**Task to carry out**
From the records below, extract only the lines running from the line with "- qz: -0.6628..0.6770" to the line with "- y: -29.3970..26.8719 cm", both lines included, reproducing them exactly.

Stored data
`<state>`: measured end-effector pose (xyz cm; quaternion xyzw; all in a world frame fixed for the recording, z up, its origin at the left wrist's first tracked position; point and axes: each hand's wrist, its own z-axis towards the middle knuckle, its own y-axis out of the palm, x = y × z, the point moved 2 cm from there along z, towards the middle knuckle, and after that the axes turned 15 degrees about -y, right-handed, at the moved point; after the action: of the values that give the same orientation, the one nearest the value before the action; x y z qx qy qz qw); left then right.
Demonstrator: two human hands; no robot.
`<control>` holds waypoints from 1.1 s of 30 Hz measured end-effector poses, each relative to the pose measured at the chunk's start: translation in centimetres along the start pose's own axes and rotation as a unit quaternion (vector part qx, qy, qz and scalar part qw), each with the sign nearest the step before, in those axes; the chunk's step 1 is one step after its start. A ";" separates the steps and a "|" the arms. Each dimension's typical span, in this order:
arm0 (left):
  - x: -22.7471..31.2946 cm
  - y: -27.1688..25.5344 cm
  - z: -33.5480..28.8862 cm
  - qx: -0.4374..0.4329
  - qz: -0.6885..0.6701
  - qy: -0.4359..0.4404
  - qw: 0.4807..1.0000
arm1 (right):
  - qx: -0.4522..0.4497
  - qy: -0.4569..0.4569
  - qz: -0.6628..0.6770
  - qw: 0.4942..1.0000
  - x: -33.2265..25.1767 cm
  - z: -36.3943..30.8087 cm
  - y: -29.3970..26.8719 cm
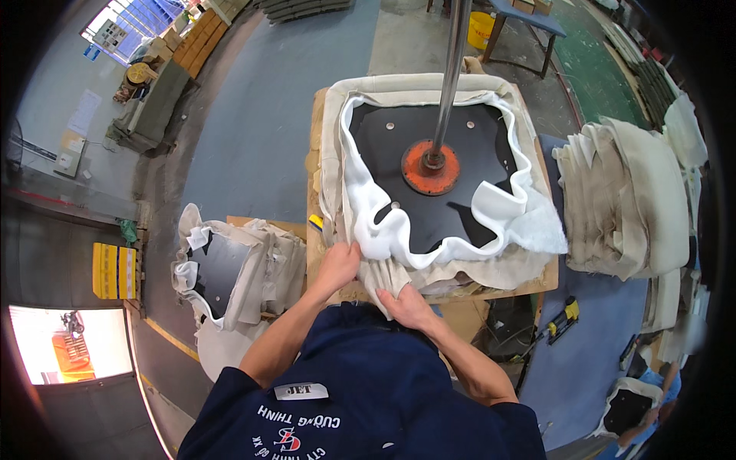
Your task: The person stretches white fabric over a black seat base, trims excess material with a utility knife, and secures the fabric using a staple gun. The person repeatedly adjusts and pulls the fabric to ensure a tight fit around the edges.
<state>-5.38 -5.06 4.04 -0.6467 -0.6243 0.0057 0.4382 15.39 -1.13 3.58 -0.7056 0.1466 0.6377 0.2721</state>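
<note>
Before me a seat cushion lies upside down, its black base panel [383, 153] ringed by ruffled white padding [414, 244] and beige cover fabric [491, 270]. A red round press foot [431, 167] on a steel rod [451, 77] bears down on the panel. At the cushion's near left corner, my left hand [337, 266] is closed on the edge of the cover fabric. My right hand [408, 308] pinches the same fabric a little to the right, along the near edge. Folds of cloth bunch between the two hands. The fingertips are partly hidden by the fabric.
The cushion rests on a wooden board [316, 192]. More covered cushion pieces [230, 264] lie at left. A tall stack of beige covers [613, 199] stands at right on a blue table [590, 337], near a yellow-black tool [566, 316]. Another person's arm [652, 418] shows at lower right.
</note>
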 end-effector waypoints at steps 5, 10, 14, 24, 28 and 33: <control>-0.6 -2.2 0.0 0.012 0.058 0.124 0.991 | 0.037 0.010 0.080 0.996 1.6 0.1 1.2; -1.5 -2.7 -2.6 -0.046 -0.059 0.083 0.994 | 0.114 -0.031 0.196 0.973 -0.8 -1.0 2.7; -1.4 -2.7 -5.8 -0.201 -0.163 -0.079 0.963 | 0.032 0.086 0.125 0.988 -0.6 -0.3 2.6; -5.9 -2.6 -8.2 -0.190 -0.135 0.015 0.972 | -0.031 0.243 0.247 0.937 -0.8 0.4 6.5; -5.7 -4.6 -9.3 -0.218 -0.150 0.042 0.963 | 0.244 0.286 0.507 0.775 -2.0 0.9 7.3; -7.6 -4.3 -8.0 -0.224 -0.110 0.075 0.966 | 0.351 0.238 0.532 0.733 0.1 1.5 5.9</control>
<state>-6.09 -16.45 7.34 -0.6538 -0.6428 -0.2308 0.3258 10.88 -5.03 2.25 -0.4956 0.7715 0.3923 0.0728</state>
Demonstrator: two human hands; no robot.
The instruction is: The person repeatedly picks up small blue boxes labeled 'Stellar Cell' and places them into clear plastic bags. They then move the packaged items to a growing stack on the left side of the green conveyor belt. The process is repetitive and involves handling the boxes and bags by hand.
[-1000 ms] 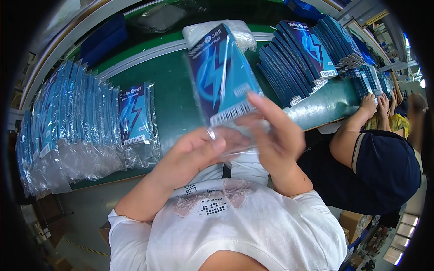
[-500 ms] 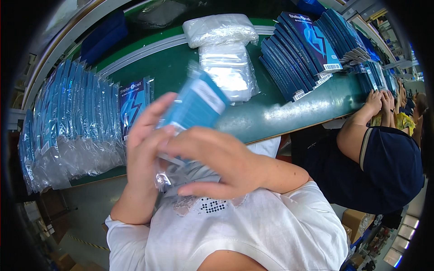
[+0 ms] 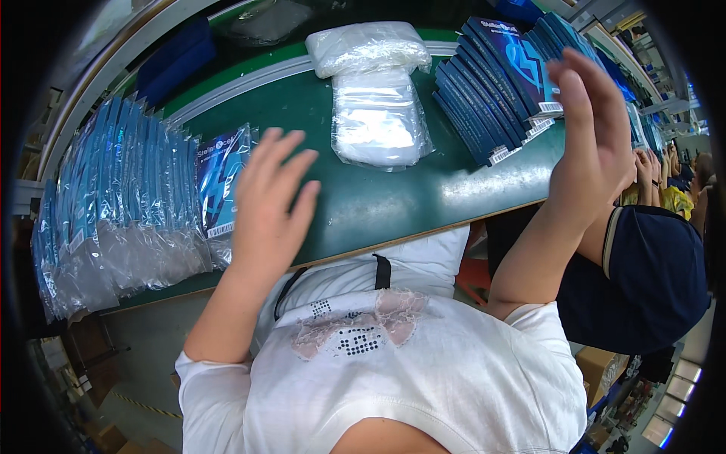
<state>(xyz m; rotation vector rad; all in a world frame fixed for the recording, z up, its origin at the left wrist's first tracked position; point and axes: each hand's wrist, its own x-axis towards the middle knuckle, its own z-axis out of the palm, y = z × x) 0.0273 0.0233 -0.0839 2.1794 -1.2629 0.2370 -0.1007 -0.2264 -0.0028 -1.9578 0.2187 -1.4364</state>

**Task result**
  - qz: -0.6628..0.6770
  - qw: 0.4942..1.0000
  - x: -33.2265..25.1767 cm
  - z: -36.3943..30.8087 cm
  - y: -29.3970..26.8719 cm

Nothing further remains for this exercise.